**Problem statement**
Could you count the lines in the listing that include the word "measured"? Give only the number.

**Dataset**

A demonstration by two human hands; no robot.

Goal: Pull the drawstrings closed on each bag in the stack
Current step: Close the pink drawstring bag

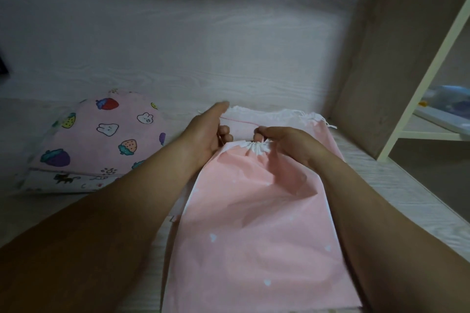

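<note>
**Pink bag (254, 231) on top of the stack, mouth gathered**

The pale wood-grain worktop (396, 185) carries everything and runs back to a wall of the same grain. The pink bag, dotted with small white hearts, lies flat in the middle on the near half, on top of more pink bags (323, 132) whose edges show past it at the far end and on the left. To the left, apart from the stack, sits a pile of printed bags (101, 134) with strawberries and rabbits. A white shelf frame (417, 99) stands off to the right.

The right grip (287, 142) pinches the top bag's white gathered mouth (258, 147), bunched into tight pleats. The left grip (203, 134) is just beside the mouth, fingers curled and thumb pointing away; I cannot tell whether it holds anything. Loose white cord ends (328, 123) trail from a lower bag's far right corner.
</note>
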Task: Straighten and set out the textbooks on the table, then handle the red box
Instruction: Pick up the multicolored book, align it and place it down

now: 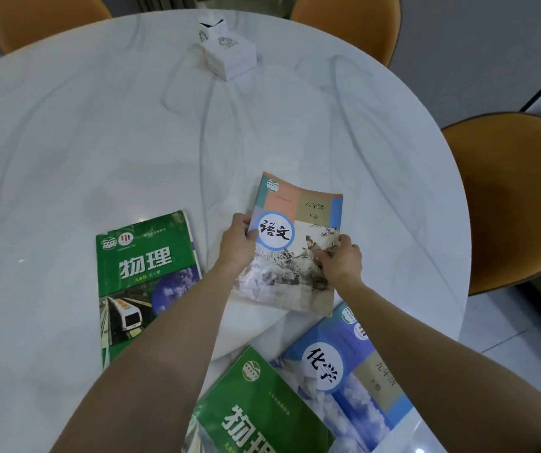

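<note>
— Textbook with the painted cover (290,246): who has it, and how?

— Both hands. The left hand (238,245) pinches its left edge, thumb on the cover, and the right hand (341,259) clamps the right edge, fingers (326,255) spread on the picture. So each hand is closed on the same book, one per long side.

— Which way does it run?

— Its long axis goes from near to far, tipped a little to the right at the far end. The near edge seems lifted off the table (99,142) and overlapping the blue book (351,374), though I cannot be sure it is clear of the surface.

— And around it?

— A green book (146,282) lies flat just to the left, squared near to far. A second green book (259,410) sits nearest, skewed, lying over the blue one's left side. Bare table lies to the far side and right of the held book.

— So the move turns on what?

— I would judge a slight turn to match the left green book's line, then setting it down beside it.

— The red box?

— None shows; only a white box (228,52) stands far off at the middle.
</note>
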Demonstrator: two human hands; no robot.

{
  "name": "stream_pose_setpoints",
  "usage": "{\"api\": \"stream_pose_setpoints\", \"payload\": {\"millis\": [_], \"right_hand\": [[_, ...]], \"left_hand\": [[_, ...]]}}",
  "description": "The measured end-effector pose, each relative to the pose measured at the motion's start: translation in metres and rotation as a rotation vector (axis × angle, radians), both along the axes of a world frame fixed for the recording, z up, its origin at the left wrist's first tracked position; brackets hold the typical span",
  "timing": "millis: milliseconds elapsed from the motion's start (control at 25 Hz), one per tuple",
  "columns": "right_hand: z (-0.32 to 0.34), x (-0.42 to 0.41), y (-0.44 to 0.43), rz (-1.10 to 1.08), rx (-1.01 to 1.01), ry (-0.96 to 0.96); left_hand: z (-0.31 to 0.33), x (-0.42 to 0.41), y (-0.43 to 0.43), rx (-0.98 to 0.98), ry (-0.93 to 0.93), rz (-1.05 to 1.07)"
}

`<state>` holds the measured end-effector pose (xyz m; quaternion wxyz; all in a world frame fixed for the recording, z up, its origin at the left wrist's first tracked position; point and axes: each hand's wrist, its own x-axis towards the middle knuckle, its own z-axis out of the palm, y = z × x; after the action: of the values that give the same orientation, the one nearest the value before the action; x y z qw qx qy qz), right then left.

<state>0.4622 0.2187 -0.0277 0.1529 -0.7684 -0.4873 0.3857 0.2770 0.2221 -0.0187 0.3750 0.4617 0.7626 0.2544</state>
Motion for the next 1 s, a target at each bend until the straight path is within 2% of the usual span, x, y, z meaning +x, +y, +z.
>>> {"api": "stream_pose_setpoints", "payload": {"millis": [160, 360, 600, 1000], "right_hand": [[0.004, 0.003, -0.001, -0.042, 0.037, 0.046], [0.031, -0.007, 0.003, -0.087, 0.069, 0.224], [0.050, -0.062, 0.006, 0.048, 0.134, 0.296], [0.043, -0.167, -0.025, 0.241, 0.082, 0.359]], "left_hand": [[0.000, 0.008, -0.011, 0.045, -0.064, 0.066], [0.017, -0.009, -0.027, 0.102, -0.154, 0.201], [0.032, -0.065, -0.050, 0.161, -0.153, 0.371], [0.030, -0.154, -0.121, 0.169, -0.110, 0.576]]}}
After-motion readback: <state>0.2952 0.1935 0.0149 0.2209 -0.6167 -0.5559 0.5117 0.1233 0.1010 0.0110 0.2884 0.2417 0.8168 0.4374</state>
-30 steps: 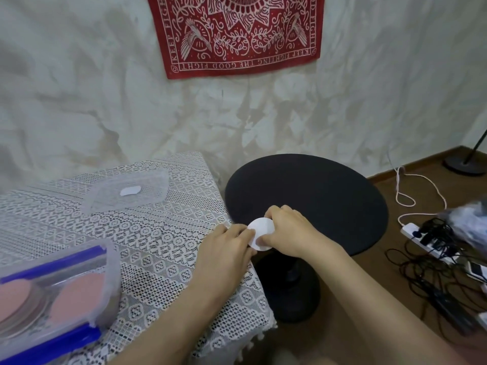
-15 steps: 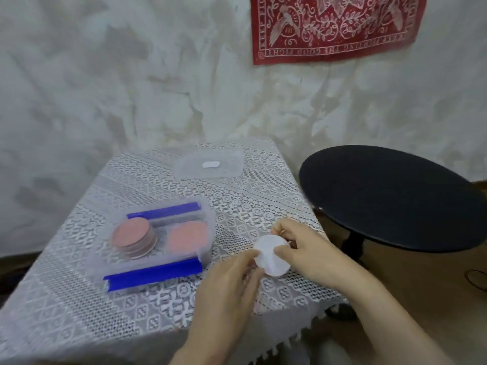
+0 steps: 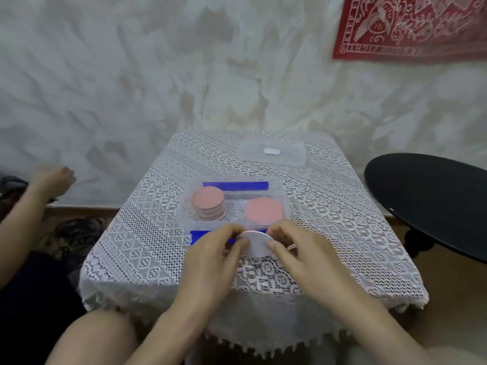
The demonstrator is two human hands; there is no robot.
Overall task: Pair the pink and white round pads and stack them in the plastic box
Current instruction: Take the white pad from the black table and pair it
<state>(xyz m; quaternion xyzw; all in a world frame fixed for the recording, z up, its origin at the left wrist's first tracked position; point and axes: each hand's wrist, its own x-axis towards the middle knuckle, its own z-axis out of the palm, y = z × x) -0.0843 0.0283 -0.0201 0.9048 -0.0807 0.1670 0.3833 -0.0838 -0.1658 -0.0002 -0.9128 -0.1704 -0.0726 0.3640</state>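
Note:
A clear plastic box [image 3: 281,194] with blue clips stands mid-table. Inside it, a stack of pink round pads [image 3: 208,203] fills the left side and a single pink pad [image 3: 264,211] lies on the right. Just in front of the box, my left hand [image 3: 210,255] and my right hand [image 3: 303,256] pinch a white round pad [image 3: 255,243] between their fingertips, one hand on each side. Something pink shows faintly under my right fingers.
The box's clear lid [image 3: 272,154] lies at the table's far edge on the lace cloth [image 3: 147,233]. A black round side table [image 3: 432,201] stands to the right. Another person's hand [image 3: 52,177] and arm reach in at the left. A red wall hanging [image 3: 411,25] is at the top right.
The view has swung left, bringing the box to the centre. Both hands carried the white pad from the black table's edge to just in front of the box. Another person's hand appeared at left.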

**Response to this exercise**
2